• To do
Go through the records below and set each one down exactly, leaving out any pictures.

• Excerpted data
-=-=-

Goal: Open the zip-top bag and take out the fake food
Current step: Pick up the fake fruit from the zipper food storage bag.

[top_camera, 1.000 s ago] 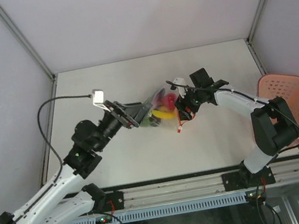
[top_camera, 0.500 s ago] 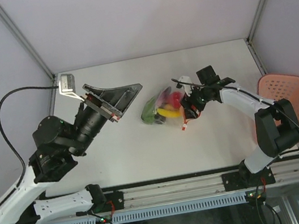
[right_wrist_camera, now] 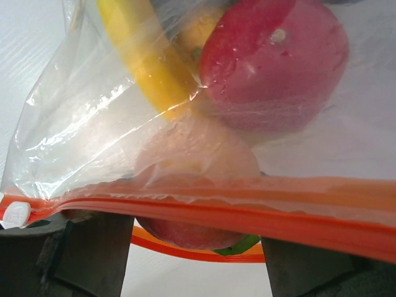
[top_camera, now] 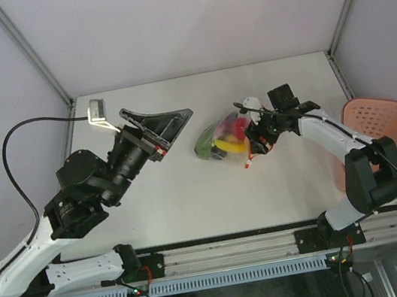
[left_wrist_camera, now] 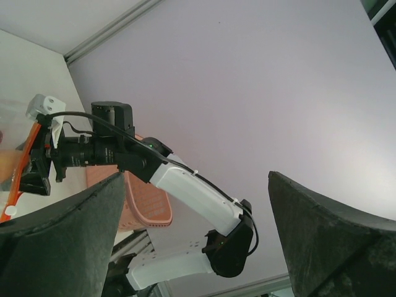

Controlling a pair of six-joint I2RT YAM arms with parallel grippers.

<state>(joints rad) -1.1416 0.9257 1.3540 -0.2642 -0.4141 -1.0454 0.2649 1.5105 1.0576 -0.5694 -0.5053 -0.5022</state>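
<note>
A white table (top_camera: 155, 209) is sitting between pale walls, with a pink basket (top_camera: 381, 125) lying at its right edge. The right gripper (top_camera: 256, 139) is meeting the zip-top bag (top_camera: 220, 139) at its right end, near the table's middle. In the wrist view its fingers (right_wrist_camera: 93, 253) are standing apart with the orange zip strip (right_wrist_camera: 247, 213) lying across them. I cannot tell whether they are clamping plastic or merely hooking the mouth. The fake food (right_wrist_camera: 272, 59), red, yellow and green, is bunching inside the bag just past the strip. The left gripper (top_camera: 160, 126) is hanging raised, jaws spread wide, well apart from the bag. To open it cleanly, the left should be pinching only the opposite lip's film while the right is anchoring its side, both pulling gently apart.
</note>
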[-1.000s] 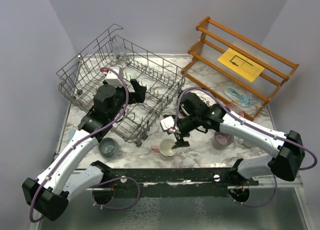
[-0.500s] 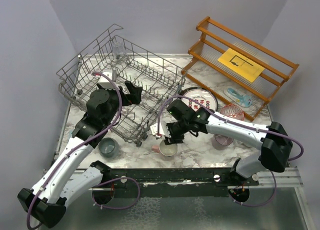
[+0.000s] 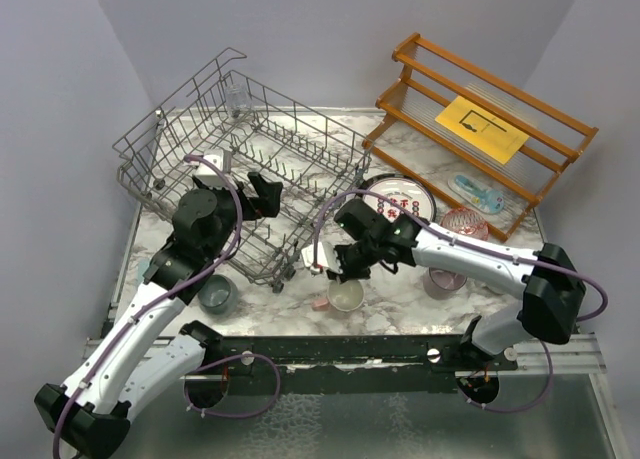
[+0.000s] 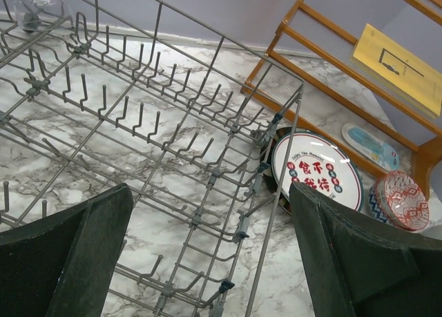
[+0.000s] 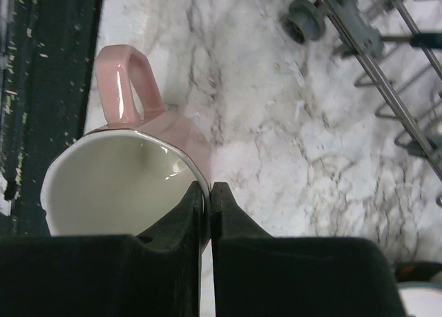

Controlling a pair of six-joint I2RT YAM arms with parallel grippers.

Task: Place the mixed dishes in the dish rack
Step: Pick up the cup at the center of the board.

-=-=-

• Written response
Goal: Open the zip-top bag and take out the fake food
Current step: Pick up the fake fruit from the zipper food storage bag.

[top_camera, 1.000 s ago] 
[top_camera, 0.500 s ago] 
[right_wrist_camera, now] 
[top_camera, now] 
[left_wrist_camera, now] 

Controlling a pair of six-joint I2RT YAM arms with parallel grippers.

<state>(joints rad) -1.1416 0.9257 1.3540 -0.2642 -0.4141 -1.0454 0.2649 1.5105 1.0576 -0.5694 -0.5053 -0.5022</state>
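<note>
A white table (top_camera: 155, 209) is sitting between pale walls, with a pink basket (top_camera: 381, 125) lying at its right edge. The right gripper (top_camera: 256, 139) is meeting the zip-top bag (top_camera: 220, 139) at its right end, near the table's middle. In the wrist view its fingers (right_wrist_camera: 93, 253) are standing apart with the orange zip strip (right_wrist_camera: 247, 213) lying across them. I cannot tell whether they are clamping plastic or merely hooking the mouth. The fake food (right_wrist_camera: 272, 59), red, yellow and green, is bunching inside the bag just past the strip. The left gripper (top_camera: 160, 126) is hanging raised, jaws spread wide, well apart from the bag. To open it cleanly, the left should be pinching only the opposite lip's film while the right is anchoring its side, both pulling gently apart.
</note>
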[-1.000s] 
[-0.500s] 
[+0.000s] 
[+0.000s] 
[+0.000s] 

Controlling a pair of six-joint I2RT YAM arms with parallel grippers.

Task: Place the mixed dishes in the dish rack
Step: Pick up the cup at the center of the board.

This completes the required output.